> Try it: Your answer should be a faithful copy of the entire listing.

Segment Start: Data excerpt

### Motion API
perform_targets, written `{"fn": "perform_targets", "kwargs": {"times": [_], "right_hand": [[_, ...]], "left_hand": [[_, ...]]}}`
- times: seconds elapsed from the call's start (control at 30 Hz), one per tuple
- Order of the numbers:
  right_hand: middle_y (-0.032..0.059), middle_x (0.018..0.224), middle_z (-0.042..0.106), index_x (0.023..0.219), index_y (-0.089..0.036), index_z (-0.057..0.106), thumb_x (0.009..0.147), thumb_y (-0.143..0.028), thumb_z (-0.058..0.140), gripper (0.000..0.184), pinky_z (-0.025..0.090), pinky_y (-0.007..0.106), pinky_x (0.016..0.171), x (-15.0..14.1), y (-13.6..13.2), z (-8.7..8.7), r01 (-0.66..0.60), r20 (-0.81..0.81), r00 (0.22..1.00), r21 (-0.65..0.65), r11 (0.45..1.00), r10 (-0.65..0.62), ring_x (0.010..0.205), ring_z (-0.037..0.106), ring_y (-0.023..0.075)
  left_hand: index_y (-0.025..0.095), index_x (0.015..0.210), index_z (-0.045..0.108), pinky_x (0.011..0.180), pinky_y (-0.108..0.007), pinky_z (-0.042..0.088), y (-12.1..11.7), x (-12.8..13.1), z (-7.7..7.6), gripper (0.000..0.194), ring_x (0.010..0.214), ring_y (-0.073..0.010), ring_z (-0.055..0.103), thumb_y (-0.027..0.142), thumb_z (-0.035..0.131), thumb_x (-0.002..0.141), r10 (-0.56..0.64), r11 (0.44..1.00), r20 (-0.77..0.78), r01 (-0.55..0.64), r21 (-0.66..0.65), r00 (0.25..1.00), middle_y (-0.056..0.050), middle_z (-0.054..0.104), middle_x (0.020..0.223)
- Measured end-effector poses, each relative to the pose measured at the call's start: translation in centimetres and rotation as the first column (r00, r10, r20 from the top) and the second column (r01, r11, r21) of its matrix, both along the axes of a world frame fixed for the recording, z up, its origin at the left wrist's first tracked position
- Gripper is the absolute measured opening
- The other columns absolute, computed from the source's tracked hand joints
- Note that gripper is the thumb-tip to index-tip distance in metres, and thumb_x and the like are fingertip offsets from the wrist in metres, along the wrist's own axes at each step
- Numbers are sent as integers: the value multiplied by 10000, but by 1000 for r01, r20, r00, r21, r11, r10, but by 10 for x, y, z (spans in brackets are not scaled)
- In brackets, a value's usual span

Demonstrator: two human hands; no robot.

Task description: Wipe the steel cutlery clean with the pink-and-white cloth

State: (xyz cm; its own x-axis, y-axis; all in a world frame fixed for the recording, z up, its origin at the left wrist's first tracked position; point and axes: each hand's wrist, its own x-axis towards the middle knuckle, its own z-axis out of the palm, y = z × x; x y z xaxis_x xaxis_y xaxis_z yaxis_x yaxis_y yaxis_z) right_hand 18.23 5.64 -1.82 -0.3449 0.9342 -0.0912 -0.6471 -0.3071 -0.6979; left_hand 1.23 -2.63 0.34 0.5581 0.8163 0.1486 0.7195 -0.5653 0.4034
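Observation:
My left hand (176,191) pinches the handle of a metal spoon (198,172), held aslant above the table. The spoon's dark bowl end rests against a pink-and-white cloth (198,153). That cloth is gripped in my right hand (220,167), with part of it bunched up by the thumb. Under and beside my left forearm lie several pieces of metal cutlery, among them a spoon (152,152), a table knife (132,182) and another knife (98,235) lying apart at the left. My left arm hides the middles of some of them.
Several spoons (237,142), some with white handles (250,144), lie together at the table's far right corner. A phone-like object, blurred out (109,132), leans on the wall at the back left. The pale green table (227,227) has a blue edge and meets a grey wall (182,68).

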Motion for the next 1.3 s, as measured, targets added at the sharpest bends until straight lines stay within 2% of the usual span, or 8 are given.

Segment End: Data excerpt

> Reply to the task:
### Motion API
perform_targets, written `{"fn": "perform_targets", "kwargs": {"times": [_], "right_hand": [[_, ...]], "left_hand": [[_, ...]]}}`
- times: seconds elapsed from the call's start (control at 30 Hz), one per tuple
- Order of the numbers:
  right_hand: middle_y (-0.032..0.059), middle_x (0.018..0.224), middle_z (-0.042..0.106), index_x (0.023..0.219), index_y (-0.089..0.036), index_z (-0.057..0.106), thumb_x (0.009..0.147), thumb_y (-0.143..0.028), thumb_z (-0.058..0.140), gripper (0.000..0.184), pinky_z (-0.025..0.090), pinky_y (-0.007..0.106), pinky_x (0.016..0.171), x (-15.0..14.1), y (-13.6..13.2), z (-8.7..8.7), r01 (-0.66..0.60), r20 (-0.81..0.81), r00 (0.22..1.00), r21 (-0.65..0.65), r11 (0.45..1.00), r10 (-0.65..0.62), ring_x (0.010..0.205), ring_z (-0.037..0.106), ring_y (-0.023..0.075)
  left_hand: index_y (-0.025..0.095), index_x (0.015..0.210), index_z (-0.045..0.108), pinky_x (0.011..0.180), pinky_y (-0.108..0.007), pinky_z (-0.042..0.088), y (-12.1..11.7), x (-12.8..13.1), z (-7.7..7.6), gripper (0.000..0.194), ring_x (0.010..0.214), ring_y (-0.073..0.010), ring_z (-0.055..0.103), thumb_y (-0.027..0.142), thumb_z (-0.035..0.131), thumb_x (-0.002..0.141), r10 (-0.56..0.64), r11 (0.44..1.00), r20 (-0.77..0.78), r01 (-0.55..0.64), r21 (-0.66..0.65), r00 (0.25..1.00), middle_y (-0.056..0.050), middle_z (-0.054..0.104), middle_x (0.020..0.223)
- Measured end-effector poses, each relative to the pose measured at the call's start: translation in centimetres and rotation as the first column (r00, r10, r20 from the top) and the second column (r01, r11, r21) of its matrix, both along the axes of a world frame fixed for the recording, z up, its origin at the left wrist's first tracked position
- Gripper is the absolute measured opening
- The other columns absolute, computed from the source's tracked hand joints
- Note that gripper is the thumb-tip to index-tip distance in metres, and thumb_x and the like are fingertip offsets from the wrist in metres, along the wrist's own axes at each step
- Numbers are sent as integers: the value multiplied by 10000, but by 1000 for r01, r20, r00, r21, r11, r10, but by 10 for x, y, z (spans in brackets are not scaled)
- In brackets, a value's usual span

Demonstrator: two human hands; no robot.

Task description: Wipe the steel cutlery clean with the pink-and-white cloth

State: (xyz cm; its own x-axis, y-axis; all in a world frame fixed for the recording, z up, its origin at the left wrist's first tracked position; point and axes: each hand's wrist, its own x-axis towards the middle knuckle, its own z-axis out of the palm, y = z × x; x y z xaxis_x xaxis_y xaxis_z yaxis_x yaxis_y yaxis_z) right_hand 18.23 5.64 -1.82 -0.3449 0.9342 -0.0912 -0.6471 -0.3071 -0.6979; left_hand 1.23 -2.63 0.34 0.5581 0.8163 0.1486 0.7195 -0.5653 0.4034
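Observation:
My left hand (176,191) pinches the handle of a metal spoon (198,172), held aslant above the table. The spoon's dark bowl end rests against a pink-and-white cloth (198,153). That cloth is gripped in my right hand (220,167), with part of it bunched up by the thumb. Under and beside my left forearm lie several pieces of metal cutlery, among them a spoon (152,152), a table knife (132,182) and another knife (98,235) lying apart at the left. My left arm hides the middles of some of them.
Several spoons (237,142), some with white handles (250,144), lie together at the table's far right corner. A phone-like object, blurred out (109,132), leans on the wall at the back left. The pale green table (227,227) has a blue edge and meets a grey wall (182,68).
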
Motion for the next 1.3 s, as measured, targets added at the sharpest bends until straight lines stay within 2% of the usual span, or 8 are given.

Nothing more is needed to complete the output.